Bei einem abendlichen Gespräch diskutierten wir mit Jakob, Matthias, Brigitte und Werner über antifaschistische Perspektiven in Österreich und der BRD. Gemeinsam ist beiden Ländern, dass es mit der FPÖ sowie der AfD extrem rechte Parteien in den Parlamenten gibt, die bei Teilen der Bevölkerung auf hohe Zustimmung treffen. Hervorgehoben wurde hier die Rolle antifaschistischer Positionierungen und einer eigenen demokratischen Agenda und Politik durch linke Bewegungen und Parteien.

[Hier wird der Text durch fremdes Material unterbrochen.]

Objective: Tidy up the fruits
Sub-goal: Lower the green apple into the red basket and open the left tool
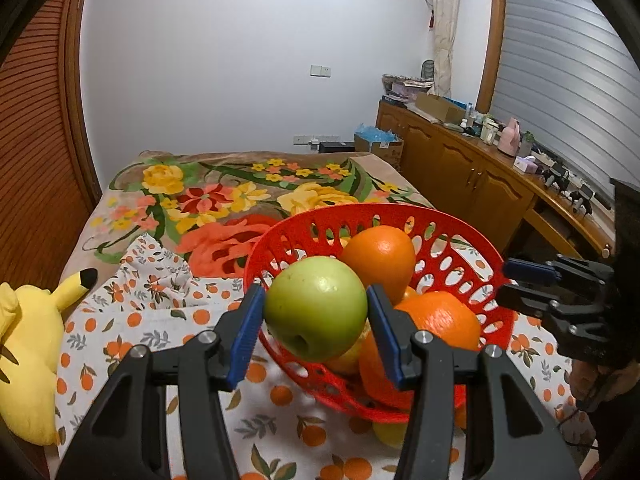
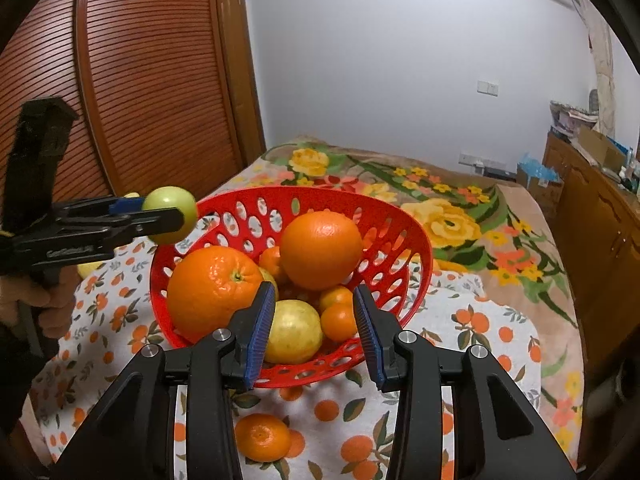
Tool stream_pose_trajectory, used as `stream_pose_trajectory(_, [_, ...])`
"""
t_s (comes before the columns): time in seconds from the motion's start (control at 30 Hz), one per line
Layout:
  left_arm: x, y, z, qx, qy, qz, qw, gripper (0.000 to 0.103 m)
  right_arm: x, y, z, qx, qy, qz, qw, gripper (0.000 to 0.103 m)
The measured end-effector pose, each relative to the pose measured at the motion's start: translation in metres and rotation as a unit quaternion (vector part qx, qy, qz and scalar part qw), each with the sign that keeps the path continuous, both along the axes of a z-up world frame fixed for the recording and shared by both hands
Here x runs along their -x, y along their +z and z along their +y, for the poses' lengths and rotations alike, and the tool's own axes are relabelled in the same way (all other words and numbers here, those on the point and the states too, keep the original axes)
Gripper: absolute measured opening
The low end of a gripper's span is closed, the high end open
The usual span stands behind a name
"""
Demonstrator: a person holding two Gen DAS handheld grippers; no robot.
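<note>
Left wrist view has the left tongs (image 1: 316, 312) clamped on one green apple (image 1: 316, 308), blue pads pressed to both its sides, held in the air just above the near rim of a red basket (image 1: 460, 236). Right wrist view shows the same apple (image 2: 172, 220) at the far left, outside the basket (image 2: 240, 204) rim, and the right tongs (image 2: 314, 328) spread wide with nothing between the pads, poised over the basket's near edge. Counted from that view, the basket holds two big oranges (image 2: 214, 290) (image 2: 322, 250), one yellow fruit (image 2: 294, 332) and three small tangerines, though one tangerine (image 2: 272, 260) is mostly hidden behind the oranges and more may lie below. One further tangerine (image 2: 262, 436) sits on the cloth (image 2: 500, 344) in front of the basket, partly cut off by the left finger of the tongs. Another yellowish fruit (image 1: 390, 434) peeks out under the basket in the left view; its kind is unclear. The cloth, printed with oranges, lies on a bed with a floral blanket (image 1: 240, 196). One yellow plush toy (image 1: 28, 344) is cropped at the left edge. Items on the worktop (image 1: 500, 148) along the right wall are too small to identify, and no writing is legible.
</note>
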State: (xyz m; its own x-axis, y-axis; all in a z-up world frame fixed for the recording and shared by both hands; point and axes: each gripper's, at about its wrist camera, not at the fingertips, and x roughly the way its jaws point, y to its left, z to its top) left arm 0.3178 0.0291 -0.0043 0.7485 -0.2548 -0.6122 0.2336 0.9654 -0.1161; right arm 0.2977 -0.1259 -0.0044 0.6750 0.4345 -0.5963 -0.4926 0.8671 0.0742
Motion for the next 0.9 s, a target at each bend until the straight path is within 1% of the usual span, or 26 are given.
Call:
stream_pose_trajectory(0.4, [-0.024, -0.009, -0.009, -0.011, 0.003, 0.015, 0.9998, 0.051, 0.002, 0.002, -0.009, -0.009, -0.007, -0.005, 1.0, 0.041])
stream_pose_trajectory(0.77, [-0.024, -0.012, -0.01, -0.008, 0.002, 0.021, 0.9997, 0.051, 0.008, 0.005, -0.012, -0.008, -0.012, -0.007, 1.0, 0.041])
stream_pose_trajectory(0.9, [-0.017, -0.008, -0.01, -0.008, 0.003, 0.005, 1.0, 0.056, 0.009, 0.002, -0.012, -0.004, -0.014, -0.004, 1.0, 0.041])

So stellt aktuell die Kommunistische Partei in Österreich eine Bürgermeisterin in Graz und macht mit einer dezidiert linken Mietenpolitik auch in Wien auf sich aufmerksam. Nach sechs intensiven Tagen ging es für die Gruppe Bildungsurlauber*innen aus Berlin und Brandenburg zurück, vernetzt und erfüllt mit neuem Wissen.

Bildungsurlaub ist eine bezahlte Freistellungsmöglichkeit für Arbeitnehmer*innen und umfasst bis zu zehn Tage in zwei Kalenderjahren. Geknüpft ist dieser an einen formalen Antrag beim Arbeitgeber sowie eine als Bildungsurlaub zugelassene Maßnahme. Die genauen Bestimmungen sind in den einzelnen Bundesländern geregelt. In Bayern und Sachsen gibt es keine Bildungsurlaubsgesetze.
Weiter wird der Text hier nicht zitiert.